*YOUR GOAL:*
Every line containing the word "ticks" is to be copied from the data below.

****

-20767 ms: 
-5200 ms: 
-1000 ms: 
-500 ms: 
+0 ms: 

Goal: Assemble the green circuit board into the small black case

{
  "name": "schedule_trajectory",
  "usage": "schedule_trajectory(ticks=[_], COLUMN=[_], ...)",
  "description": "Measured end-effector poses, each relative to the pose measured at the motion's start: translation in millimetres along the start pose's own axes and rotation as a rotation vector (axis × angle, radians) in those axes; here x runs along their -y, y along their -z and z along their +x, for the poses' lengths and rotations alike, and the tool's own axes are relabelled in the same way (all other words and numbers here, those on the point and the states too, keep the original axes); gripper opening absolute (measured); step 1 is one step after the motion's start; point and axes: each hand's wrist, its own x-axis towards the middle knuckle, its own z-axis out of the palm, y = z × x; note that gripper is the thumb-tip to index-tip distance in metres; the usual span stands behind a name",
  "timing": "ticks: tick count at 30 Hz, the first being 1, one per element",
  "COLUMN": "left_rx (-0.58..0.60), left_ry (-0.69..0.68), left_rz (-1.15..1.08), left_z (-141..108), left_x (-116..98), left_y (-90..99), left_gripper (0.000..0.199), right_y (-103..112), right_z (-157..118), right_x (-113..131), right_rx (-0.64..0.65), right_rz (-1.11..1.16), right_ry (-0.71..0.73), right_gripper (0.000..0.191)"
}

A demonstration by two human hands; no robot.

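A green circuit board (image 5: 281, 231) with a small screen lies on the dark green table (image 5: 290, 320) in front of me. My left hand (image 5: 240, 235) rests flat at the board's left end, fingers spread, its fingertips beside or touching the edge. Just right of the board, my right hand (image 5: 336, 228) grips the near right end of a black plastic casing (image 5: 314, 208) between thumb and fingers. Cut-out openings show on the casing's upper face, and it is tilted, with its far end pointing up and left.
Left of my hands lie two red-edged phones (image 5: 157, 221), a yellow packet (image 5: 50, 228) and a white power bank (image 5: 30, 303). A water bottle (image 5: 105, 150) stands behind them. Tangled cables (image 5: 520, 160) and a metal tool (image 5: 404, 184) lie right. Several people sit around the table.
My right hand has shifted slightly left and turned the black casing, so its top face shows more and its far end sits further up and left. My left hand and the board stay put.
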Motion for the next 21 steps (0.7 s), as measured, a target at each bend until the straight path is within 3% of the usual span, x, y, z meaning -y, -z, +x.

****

*TASK OUTPUT:*
  "usage": "schedule_trajectory(ticks=[_], COLUMN=[_], ...)",
  "timing": "ticks: tick count at 30 Hz, the first being 1, one per element",

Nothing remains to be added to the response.